Mitsubishi Electric Breaks Two World Records in Solar Cell Conversion Efficiency
The global production of Photovoltaic (PV) cells is expected to reach 8,000 MW by 2012 from its current level of 5,500 MW. At the same time photovoltaic cell manufacturers are constantly trying to achieve more output power through higher conversion efficiency which is the rate the sunlight energy is converted into electricity, while reducing the thickness of PV cells. In addition to this the manufacturer of PV is looking for a way to reduce their dependence on silicon and their market sharp price fluctuation. One such manufacturer that is working toward achieving higher cell conversion efficiency is Mitsubishi Electric. The company made an announcement in achieving two world records in solar cell conversion efficiency in polycrystalline silicon photovoltaic cells, done through reducing loss in the cells.

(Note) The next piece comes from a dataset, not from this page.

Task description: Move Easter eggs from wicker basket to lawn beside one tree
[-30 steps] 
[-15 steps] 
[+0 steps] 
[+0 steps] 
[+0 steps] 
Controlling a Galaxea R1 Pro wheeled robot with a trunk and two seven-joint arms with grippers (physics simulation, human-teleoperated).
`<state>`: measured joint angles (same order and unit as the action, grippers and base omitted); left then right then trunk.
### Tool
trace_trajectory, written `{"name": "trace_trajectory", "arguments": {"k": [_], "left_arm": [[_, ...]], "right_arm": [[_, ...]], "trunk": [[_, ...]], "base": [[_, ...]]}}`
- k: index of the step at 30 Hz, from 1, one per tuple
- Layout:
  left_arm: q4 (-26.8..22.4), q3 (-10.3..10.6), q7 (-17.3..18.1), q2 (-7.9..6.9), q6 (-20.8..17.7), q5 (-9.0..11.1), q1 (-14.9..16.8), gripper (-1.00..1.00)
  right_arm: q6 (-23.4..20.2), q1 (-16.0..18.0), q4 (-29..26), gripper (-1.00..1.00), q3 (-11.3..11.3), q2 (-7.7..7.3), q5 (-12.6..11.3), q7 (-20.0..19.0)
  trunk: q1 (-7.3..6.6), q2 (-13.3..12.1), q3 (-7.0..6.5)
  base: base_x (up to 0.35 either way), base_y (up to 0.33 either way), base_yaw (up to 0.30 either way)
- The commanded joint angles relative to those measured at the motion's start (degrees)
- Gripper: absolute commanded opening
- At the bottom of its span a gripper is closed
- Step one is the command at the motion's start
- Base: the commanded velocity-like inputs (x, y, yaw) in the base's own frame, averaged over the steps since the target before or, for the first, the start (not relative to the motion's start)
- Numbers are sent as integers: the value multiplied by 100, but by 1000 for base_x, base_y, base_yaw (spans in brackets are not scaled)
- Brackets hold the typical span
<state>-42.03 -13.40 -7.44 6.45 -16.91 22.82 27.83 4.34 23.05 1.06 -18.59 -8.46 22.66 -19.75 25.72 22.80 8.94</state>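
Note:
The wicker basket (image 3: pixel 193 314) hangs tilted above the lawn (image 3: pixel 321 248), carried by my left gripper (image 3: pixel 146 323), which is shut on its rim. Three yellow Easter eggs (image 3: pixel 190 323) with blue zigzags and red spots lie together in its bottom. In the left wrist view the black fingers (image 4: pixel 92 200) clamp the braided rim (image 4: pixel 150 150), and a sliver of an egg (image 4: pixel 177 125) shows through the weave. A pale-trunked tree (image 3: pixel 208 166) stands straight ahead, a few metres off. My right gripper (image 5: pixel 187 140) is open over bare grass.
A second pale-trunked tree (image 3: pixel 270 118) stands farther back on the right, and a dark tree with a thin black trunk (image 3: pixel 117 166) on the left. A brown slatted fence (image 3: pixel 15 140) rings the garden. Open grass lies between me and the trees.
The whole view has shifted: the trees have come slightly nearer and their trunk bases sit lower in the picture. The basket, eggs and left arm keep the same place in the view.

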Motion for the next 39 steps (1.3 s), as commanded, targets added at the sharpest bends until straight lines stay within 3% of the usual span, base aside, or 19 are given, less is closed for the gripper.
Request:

The first record that has been set by the company is the 19.3% efficiency rating for photoelectric conversion of a partially-sized polycrystalline silicon PV cell of 100 squared centimeters or larger with the PV cell measuring approximately 15 cm x 15 cm x 200 micrometers. The new set record is 0.2 point higher than the company’s previous record of 19.1%. The second set record was related in the same technologies in an ultra-thin polycrystalline silicon PV cell measuring 15 cm x 15 cm x 100 micrometers with achieved conversion efficiency of 18.1%, a 0.7 point improvement over Mitsubishi Electric’s previous record of 17.4%. The conversion efficiency rates all have been confirmed by AIST (Advanced Industrial Science and Technology) in Japan. The company is working toward mass production technology in delivering these high conversion rates in commercial photovoltaic modules. Furthermore, Mitsubishi Electric will work toward further increasing the conversion efficiency rate through utilization of PV inverters capable of high efficiency conversion of DC current to AC.